Investment class VOO vs QQQ
Based on insights from Morningstar, a fund can be classified as value, blend or growth type. Whilst value disciplines aims to increase steadily at a price level considered undervalued, growth seekers hopes to leverage the promise of future potential. QQQ is considered more of a growth seeker in comparison to VOO which is a blend of the two opposite strategies. As diversification over the long run is a considerable advantage, VOO takes the point.
This one might be a little on the nose. But both ETFs are offered by different large investment companies. Investco offers the Invesco QQQ Trust whilst Vanguard provides the Vanguard S&P 500 ETF. Unless you have a personal preference, it can be beneficial to considering the largest company based on investment capital (Asset under Management a.k.a AuM), to minimize the risk of losing money as a result of the company going bankrupt.
Vanguard currently holds around 7 trillion USD in AuM, whilst Investco holds a mere 1.6 trillion USD in comparison. Therefore one point goes to Vanguard. That being said, both still manage a significant amount of money compared to smaller ETF providers.
Sector, industry and weight
Let’s cover VOO first. It has 25% of it’s underlying assets in the technology sector, followed by financial servies (14%) and healthcare (13%). The remaining 8th sectors make up for the other half. Although this seems like a high exposure to technology, the latest surge in tech stocks prices are the primary explanation.
QQQ on the other hand, has a much less equally distributed division with a clear focus on technology at 45%, communication at 20% and consumer cyclical at 16%. Then 4 more sectors make up the remaining 19-ish percent, with another 4 sectors at 0% exposure.

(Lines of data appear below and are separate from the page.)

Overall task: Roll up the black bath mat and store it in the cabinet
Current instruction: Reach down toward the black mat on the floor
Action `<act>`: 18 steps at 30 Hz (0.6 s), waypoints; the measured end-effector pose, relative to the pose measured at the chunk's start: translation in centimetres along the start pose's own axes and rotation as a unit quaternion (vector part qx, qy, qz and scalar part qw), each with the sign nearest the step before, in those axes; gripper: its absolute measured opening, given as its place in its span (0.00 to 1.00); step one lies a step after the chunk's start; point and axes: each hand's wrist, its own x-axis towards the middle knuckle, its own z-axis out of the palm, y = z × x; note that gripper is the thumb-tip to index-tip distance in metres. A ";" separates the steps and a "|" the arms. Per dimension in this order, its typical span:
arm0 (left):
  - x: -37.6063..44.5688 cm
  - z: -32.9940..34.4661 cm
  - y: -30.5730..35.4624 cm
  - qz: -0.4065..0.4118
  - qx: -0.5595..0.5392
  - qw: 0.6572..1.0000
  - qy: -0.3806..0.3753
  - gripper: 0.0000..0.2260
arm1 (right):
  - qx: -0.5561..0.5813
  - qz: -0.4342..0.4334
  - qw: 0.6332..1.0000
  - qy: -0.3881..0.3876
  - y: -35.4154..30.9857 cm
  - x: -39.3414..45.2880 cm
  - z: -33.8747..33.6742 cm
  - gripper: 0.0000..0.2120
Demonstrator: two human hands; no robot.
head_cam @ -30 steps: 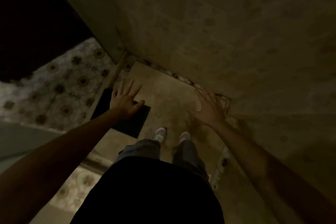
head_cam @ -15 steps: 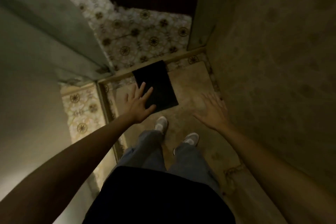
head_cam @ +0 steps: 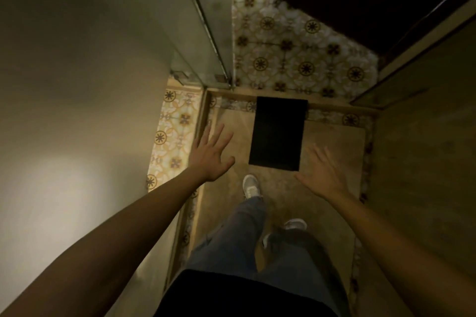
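- I see my left hand [head_cam: 210,156] spread wide, empty, left of the black bath mat [head_cam: 278,134].
- My right hand [head_cam: 323,175], fingers splayed, hovers just right of the mat's near corner; mat lies flat between both.

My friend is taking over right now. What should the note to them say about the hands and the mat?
Left hand: open, fingers spread, holding nothing, left of the mat.
Right hand: open, empty, at the mat's near right corner, not touching it as far as the view shows.
Black bath mat: lying flat and unrolled on the beige floor, just ahead of the shoes, its far end against the raised threshold.
Done: nothing yet.
Left: roll the mat, find the cabinet (none clearly in view), store it.
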 end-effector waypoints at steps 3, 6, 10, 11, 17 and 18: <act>0.5 1.4 -1.5 -0.013 -0.005 1.000 -0.016 0.34 | 0.000 -0.017 1.000 -0.016 -1.4 1.8 0.8 0.43; 1.6 3.5 -1.5 -0.018 -0.019 0.999 -0.033 0.34 | 0.004 -0.023 0.999 -0.038 -1.2 3.3 1.7 0.42; 4.4 7.1 -0.1 0.003 -0.024 0.999 -0.047 0.35 | -0.022 -0.026 0.997 -0.074 1.2 6.1 3.8 0.42; 5.4 8.2 0.3 0.007 -0.025 0.998 -0.049 0.35 | -0.026 -0.032 0.996 -0.084 2.1 7.2 4.7 0.42; 14.2 17.6 2.7 0.041 -0.024 0.998 -0.045 0.35 | -0.056 -0.064 0.990 -0.115 9.5 16.2 12.7 0.44; 16.0 19.5 2.9 0.050 -0.015 0.997 -0.049 0.36 | -0.073 -0.082 0.987 -0.119 10.7 18.1 14.3 0.44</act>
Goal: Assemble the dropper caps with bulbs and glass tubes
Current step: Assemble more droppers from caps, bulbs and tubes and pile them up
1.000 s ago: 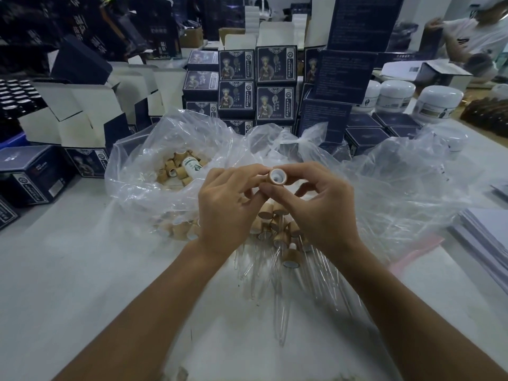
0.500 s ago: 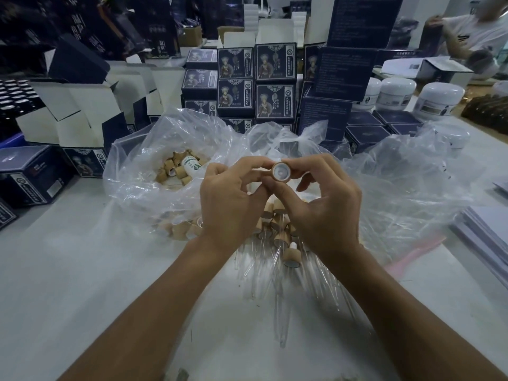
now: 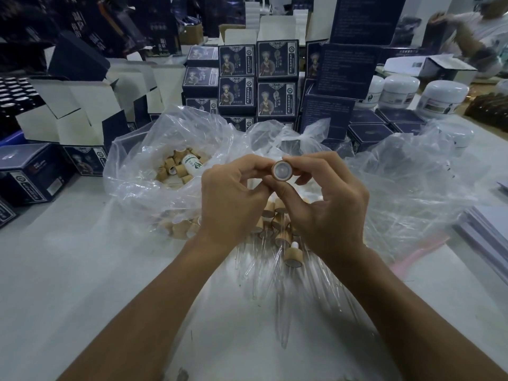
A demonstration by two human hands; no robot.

Clearly, for a long term view, VOO is more sustainable thanks to diversification which helps weather any market situation more effectively. Especially given tech stocks surge but also come back down & timing the decline is no easy task! Point for VOO.
VOO has come out as the best choice, on some items marginally, based on above criteria. Although the review made shows a clear winning, your personal preference might difer. If you want to invest medium to short term and go for growth stocks, then QQQ is the right fit for you. There also a third option, where you invest in both for good measure.
Regardless of the choice you make, be aware that investing in 1 or 2 ETFs, even if they are diversified, usually isnt enough to build a resistant portfolio. In this example, you would be exposed to the US market only, in the USD currency only. Which can be risky if America passes a certain law, incurs a certain inflation rate or has a certain national crisis.
VOO vs QQQ Frequently Asked Questions
Due to the nature of ETFs, many (new) investors have wondered about the investing possibilities. Below, you can find additional questions on top of this page’s content around the topic.
Vanguard S&P 500 ETF, or VOO for short, is an ETF that follows the S&P500. It is considered one of the most popular ETFs to invest in the US stock market by not just Americans, but Europeans and Asians too. Alternatively, many compare VOO to QQQ.
Invesco QQQ TrusF, or QQQ for short, is an ETF that follows the S&P500. It is considered one of the most popular ETFs to invest in the US stock market by not just Americans, but Europeans and Asians too. Alternatively, many compare QQQ to VOO.
For long term investing, VOO is considerably better having a lower OCF, higher diversification and a bigger ETF provider.
For short to mid term investing, QQQ is considerably better having a lower price to buy & investing more in growth stocks.